EXERCISE BRIEF
Set each line of the data down exactly, please.

SOURCE MATERIAL
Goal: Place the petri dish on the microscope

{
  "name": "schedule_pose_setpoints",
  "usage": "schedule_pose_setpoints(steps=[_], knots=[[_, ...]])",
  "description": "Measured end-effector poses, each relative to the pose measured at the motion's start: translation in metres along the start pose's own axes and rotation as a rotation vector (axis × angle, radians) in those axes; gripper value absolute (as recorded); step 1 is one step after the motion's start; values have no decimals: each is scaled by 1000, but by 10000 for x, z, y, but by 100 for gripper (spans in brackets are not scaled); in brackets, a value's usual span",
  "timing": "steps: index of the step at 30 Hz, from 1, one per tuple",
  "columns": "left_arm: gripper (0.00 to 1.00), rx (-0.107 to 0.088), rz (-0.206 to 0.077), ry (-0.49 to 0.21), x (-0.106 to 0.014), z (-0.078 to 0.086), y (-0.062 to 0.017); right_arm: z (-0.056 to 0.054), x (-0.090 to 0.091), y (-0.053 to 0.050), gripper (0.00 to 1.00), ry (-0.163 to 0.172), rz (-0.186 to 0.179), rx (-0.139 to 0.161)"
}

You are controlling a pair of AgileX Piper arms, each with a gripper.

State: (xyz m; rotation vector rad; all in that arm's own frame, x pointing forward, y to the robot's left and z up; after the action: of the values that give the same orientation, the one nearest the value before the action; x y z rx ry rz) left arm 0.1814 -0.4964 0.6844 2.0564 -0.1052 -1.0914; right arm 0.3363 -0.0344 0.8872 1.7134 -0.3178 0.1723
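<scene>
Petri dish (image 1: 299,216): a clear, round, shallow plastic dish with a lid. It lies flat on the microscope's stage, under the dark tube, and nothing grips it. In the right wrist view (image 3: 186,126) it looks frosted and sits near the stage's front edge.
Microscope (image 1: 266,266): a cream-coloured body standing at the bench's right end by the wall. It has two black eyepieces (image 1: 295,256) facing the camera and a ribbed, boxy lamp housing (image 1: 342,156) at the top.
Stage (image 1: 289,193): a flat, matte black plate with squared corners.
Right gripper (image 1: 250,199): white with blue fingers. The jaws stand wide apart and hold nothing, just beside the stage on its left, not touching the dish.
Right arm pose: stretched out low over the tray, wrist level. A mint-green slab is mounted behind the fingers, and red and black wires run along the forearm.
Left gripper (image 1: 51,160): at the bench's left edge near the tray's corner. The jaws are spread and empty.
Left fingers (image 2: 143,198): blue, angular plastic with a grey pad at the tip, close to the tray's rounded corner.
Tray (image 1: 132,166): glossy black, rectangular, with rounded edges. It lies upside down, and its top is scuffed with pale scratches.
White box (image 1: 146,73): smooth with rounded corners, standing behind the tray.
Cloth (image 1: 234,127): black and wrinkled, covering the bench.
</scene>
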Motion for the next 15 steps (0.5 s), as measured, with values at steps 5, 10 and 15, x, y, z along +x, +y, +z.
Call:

EXERCISE RESPONSE
Goal: Place the petri dish on the microscope

{
  "name": "schedule_pose_setpoints",
  "usage": "schedule_pose_setpoints(steps=[_], knots=[[_, ...]])",
  "description": "Measured end-effector poses, each relative to the pose measured at the motion's start: translation in metres along the start pose's own axes and rotation as a rotation vector (axis × angle, radians) in those axes; gripper value absolute (as recorded); step 1 is one step after the motion's start; values have no decimals: each is scaled by 1000, but by 10000 for x, z, y, but by 100 for gripper (spans in brackets are not scaled); in brackets, a value's usual span",
  "timing": "steps: index of the step at 30 Hz, from 1, one per tuple",
  "columns": "left_arm: gripper (0.00 to 1.00), rx (-0.107 to 0.088), rz (-0.206 to 0.077), ry (-0.49 to 0.21), x (-0.106 to 0.014), z (-0.078 to 0.086), y (-0.062 to 0.017); right_arm: z (-0.056 to 0.054), x (-0.090 to 0.091), y (-0.053 to 0.050), gripper (0.00 to 1.00), ry (-0.163 to 0.172), rz (-0.186 to 0.179), rx (-0.139 to 0.161)"
}

You are controlling a pair of AgileX Piper arms, each with a gripper.

State: (xyz m; rotation vector rad; all in that arm's own frame, x pointing forward, y to the robot's left and z up; after the action: of the values that give the same orientation, the one nearest the value before the action; x y z rx ry rz) left arm 0.1814 -0.4964 0.6844 2.0564 -0.1052 -1.0914; right arm 0.3363 -0.0344 0.8872 1.7134 -0.3178 0.1723
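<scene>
Petri dish (image 1: 299,216): a clear, round, shallow plastic dish with a lid. It lies flat on the microscope's stage, under the dark tube, and nothing grips it. In the right wrist view (image 3: 186,126) it looks frosted and sits near the stage's front edge.
Microscope (image 1: 266,266): a cream-coloured body standing at the bench's right end by the wall. It has two black eyepieces (image 1: 295,256) facing the camera and a ribbed, boxy lamp housing (image 1: 342,156) at the top.
Stage (image 1: 289,193): a flat, matte black plate with squared corners.
Right gripper (image 1: 250,199): white with blue fingers. The jaws stand wide apart and hold nothing, just beside the stage on its left, not touching the dish.
Right arm pose: stretched out low over the tray, wrist level. A mint-green slab is mounted behind the fingers, and red and black wires run along the forearm.
Left gripper (image 1: 51,160): at the bench's left edge near the tray's corner. The jaws are spread and empty.
Left fingers (image 2: 143,198): blue, angular plastic with a grey pad at the tip, close to the tray's rounded corner.
Tray (image 1: 132,166): glossy black, rectangular, with rounded edges. It lies upside down, and its top is scuffed with pale scratches.
White box (image 1: 146,73): smooth with rounded corners, standing behind the tray.
Cloth (image 1: 234,127): black and wrinkled, covering the bench.
</scene>
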Motion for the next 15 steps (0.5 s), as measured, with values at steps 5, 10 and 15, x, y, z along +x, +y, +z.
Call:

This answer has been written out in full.